I borrowed the title of the exhibition from Don de Lillo's epic novel of the 1990s, Underworld, inspired by Tony de Lautour's five-metre long painting, Underworld 2. It refers to the way that countless images and pieces of information float through your mind without context, everything equivalent, everything happening all at once, and each clamouring for attention. Some things pass through quickly and are never seen again; others check in for a long stay.

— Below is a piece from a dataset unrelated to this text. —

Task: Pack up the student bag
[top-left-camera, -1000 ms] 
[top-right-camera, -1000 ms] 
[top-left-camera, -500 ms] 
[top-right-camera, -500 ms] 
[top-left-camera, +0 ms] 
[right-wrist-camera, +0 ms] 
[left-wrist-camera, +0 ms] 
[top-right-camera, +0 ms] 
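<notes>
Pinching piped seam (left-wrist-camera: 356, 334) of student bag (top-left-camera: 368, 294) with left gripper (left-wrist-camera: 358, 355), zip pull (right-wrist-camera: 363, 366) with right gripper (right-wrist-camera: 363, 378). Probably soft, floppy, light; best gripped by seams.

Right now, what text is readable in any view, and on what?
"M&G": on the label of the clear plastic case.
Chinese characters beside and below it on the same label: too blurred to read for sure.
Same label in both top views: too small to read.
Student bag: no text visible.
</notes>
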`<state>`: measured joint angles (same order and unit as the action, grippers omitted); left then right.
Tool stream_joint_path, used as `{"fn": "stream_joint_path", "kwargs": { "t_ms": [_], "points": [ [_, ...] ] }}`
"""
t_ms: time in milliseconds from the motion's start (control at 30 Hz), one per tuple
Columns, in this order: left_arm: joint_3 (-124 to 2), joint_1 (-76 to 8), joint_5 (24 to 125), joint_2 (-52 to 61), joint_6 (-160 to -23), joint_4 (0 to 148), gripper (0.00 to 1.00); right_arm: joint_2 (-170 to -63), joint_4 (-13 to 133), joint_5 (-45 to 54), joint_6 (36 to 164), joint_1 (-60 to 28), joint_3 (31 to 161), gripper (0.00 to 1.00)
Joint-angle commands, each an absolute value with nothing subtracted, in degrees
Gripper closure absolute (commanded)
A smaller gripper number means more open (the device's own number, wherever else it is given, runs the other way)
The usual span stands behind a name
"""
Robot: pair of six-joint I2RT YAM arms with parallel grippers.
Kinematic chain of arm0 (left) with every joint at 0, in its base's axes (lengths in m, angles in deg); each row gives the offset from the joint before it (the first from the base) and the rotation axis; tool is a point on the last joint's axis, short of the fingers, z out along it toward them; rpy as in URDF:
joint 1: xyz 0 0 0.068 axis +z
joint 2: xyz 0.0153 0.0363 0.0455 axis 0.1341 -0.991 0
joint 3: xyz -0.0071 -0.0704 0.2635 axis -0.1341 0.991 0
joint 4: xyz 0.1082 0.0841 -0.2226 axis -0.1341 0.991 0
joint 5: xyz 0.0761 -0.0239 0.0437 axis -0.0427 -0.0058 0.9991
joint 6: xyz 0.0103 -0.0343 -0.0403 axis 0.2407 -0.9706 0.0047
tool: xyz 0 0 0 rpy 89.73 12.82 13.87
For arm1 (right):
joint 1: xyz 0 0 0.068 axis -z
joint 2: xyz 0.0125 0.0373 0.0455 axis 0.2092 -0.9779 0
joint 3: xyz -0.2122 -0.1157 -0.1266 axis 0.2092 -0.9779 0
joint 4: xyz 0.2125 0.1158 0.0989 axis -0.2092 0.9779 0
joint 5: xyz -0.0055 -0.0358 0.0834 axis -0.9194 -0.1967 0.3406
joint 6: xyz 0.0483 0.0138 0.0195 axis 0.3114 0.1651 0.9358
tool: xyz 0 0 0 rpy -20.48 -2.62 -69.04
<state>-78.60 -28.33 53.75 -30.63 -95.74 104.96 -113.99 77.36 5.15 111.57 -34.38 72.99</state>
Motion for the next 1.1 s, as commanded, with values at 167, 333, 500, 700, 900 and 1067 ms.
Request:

I thought that the 'hotel brain' could be a useful metaphor for the way that information is all too often detached from its context in the digital age, and might also gesture towards the atomisation of history that first began to be registered in the 1990s.

Tony de Lautour Underworld 2 2006. Acrylic on unstretched canvas. Collection of Christchurch Art Gallery Te Puna o waiwhetū, purchased by the Friends of Christchurch Art Gallery 2007

Your Hotel Brain brings together some key works from the contemporary collection. It focuses on the cohort of New Zealand artists who came to national—and in some cases international—prominence in the 90s. The earliest work in the exhibition is Margaret Dawson's photograph Marg H.L. Persona (1987); the most recent work is Fiona Pardington's Believe (2015). Identity politics, unreliable autobiographies and interest in a broad spectrum of visual culture—in which Black Sabbath’s music, prison tattoos and NZ's no-smoking legislation are as likely to be a source for making art as anything else—are common themes among the works. 

Installing Peter Robinson's Mission Statement.

Installing Peter Robinson's Mission Statement.

While several works are new acquisitions that are being exhibited at the Gallery for the first time, others feel like old friends. And one work is both at once. We acquired Bill Hammond's Volcano Flag (1994) last year. It hung at Lyttelton’s Volcano Café (later the Lava Bar) for about fifteen years until the building was demolished following the Christchurch earthquakes of 2010–11. It's an important work both in national art history, and local social history.